Step 5: Talking and meeting with the seller.

I spoke with the seller and learned that they really did not have to sell, but were ready to move on and use the proceeds to potentially build another house or building. The seller mentioned that he was worried about capital gains tax and wanted to sell before the end of the year (2021) due to concerns of capital gains taxes increasing. I mentioned paying the seller off slowly over time (contract for deed) or having the seller finance the down payment. The seller said he would be open to offers that would help him out with capital gains taxes, but mentioned that he would want all of his money by the end of 2023. I met with the seller and checked out the well-kept triplex (2 bed, 1 bath per unit) with attached garages built-in 1981. This property was fully occupied and essentially turn-key, the seller used to live in one of the units so the whole building was very well taken care of. He mentioned that he had others that had contacted him about the property even though it was off-market and that he would be showing the triplex to 3 other people.

Step 6: Making offers.

*Offer 1: $170,000 cash, no contingencies, can close in 2 weeks.

*Offer 2: $180,000 contingent upon conventional financing, no inspection contingency, must close before the end of the year.

*Offer 3: $190,000 seller-financed, 20% down payment ($38,000) due in 2 weeks, remaining balance ($152,000) amortized over 30 years at 5.5%, $863.04 monthly payment, balance due on 11/19/23, no prepayment penalty. No inspection contingency. *Seller keeps the deed in their name until the full balance is paid (contract for deed) allowing the seller to continue to use depreciation on the asset. Contract for deed with the terms above to be drawn up by an attorney prior to closing.

*Offer 4: $200,000; $150,000 contingent upon conventional financing and $50,000 seller-financed must close before the end of the year. Seller receives 8% per annum interest-only monthly payments ($333.33) on principal balance ($50,000) for 2 years, principal balance ($50,000) due on 11/19/2023. No inspection contingency.

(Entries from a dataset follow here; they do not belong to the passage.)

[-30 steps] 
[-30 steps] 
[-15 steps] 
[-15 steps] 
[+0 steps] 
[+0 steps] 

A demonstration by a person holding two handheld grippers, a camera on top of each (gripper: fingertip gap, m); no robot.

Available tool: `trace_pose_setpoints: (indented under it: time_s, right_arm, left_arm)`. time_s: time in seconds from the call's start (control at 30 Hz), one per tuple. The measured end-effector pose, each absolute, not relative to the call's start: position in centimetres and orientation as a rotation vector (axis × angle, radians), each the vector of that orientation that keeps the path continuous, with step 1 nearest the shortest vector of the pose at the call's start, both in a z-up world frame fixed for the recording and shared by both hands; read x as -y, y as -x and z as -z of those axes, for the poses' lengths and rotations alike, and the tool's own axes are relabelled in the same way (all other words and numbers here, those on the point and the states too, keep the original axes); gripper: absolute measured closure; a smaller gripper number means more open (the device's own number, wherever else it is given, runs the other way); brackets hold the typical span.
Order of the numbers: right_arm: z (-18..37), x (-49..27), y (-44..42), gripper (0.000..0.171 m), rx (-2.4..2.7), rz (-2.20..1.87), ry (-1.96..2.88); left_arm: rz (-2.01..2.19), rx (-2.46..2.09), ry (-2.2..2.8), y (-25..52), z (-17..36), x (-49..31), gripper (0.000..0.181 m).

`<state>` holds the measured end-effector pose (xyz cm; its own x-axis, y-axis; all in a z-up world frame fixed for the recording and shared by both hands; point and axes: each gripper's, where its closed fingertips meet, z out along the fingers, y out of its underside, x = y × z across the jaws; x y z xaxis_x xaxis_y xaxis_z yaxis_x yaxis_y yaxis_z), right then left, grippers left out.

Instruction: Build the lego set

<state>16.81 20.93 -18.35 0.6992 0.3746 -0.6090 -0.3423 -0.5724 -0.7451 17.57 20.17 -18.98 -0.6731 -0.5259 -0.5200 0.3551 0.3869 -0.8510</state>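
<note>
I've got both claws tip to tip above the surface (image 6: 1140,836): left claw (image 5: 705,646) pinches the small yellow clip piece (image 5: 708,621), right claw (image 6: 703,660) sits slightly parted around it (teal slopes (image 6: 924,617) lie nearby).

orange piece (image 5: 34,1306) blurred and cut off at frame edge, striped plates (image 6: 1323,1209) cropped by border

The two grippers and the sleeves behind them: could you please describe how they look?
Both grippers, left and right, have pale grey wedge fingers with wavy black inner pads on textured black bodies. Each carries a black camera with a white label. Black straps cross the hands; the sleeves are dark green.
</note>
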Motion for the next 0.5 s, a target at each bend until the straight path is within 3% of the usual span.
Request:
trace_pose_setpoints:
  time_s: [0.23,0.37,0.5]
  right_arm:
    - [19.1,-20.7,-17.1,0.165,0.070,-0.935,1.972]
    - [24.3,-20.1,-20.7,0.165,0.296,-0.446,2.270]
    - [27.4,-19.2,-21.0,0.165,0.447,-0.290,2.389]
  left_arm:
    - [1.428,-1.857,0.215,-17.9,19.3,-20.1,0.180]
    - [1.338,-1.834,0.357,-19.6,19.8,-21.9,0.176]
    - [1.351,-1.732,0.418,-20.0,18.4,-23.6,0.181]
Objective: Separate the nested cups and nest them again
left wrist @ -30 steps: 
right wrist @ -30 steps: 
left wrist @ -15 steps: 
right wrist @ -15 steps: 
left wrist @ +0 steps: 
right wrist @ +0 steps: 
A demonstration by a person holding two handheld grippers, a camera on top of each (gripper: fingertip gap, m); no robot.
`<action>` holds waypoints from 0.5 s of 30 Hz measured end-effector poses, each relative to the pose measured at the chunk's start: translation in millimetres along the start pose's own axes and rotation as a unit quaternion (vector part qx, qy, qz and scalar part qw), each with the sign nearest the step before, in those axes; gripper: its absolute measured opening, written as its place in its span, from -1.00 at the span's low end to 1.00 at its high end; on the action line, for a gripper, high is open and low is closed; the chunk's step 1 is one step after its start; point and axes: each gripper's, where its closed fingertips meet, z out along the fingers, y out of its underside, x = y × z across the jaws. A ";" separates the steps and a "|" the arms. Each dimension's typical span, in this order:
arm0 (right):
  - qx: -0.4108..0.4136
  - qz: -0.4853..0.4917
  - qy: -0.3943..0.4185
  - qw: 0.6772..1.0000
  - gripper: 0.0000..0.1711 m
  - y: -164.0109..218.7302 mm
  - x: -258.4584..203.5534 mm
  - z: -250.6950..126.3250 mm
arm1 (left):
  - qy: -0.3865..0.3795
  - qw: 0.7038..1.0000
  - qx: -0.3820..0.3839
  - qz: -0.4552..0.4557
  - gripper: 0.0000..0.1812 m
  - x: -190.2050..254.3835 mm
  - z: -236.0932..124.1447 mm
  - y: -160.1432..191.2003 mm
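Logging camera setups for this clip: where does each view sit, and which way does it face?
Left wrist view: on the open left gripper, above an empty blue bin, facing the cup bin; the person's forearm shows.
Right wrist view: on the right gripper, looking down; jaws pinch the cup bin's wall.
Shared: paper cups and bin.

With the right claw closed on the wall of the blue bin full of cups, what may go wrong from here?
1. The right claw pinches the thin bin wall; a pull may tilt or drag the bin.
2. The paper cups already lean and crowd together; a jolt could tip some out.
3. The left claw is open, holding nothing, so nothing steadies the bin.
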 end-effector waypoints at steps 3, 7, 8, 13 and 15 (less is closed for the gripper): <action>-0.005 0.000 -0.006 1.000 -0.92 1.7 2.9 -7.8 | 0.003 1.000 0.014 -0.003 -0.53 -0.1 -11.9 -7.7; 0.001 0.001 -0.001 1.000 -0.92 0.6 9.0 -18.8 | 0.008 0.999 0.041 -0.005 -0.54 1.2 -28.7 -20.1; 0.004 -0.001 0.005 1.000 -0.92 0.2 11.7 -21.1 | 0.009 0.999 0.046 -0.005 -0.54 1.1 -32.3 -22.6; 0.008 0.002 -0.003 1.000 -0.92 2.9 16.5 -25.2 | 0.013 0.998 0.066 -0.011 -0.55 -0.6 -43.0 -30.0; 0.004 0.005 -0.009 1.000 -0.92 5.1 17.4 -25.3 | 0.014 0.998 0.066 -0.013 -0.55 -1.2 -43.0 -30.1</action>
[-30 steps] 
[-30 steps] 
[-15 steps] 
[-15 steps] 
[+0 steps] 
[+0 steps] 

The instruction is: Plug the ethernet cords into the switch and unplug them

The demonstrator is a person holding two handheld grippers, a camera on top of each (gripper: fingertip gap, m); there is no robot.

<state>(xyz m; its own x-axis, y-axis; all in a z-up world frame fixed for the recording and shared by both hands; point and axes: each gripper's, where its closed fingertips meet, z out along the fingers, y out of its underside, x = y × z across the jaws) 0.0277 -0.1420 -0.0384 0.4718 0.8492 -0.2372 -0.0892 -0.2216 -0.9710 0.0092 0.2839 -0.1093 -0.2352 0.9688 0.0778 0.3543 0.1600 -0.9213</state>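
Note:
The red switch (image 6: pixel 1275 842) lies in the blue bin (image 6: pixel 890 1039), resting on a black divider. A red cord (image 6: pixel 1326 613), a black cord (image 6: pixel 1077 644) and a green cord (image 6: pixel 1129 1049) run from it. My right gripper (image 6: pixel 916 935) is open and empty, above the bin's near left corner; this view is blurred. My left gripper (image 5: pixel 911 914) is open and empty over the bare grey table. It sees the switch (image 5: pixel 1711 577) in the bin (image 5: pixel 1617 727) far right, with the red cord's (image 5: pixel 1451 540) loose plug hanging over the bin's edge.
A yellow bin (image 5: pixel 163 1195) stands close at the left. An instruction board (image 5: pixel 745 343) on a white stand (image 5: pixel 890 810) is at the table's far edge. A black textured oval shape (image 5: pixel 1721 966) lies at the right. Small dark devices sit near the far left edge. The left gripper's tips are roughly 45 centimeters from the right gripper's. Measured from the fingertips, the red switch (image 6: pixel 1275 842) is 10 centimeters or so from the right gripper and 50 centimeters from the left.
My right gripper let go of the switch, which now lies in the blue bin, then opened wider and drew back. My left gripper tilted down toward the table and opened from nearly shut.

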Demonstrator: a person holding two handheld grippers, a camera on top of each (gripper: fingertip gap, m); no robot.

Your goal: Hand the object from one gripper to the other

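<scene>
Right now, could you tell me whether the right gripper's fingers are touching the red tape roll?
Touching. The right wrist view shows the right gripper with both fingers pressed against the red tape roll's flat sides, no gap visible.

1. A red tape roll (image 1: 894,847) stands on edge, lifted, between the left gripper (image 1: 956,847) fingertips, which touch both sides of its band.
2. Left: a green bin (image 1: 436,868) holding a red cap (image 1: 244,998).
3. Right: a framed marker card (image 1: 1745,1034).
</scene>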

Promissory note for $50,000 paid to seller from buyer with terms above to be drawn up by attorney prior to closing. 

* All offers are without a realtor involved.

*All offers are good for one week.

The seller accepted offer 4! I gave multiple offers based off of Brandon Turner's advice to figure out the seller's true motivation. 

Step 7: Creating the purchase and sale agreement.

After they accepted the offer I then drafted a purchase and sales agreement which can be found here: https://docs.google.com/docume...


Step 8: Financing

The appraisal came back at 225K! I used a local bank that was able to finance 148k at 3.875% 5 year ARM, 20-year term. We plan to refinance the property into a long-term fixed mortgage after we pay off the seller. The bank agreed to wrap the closing costs into the loan. The bank required the seller's attorney to prep the deed prior to closing.

Step 9: Promissory note

I sent the purchase and sales agreement to a local attorney who then drafted up a promissory note with the terms included in the accepted offer. The promissory note was then signed, notarized and given to the seller at closing. 

Step 10: Closing

I got Covid shortly before closing, but still closed. We signed the closing documents outside of the bank on the hood of my Kia Sorento. Fortunately, it was a decent day for late December in Ohio. The cool thing was I did not have to bring any money to closing. There was no money out of pocket and I got 25K of instant equity. 

Hope this was helpful. Definitely no expert and still learning, but hopefully some of you find this useful and can pull something from this to use as a tool for a future deal and help propel you towards your goals.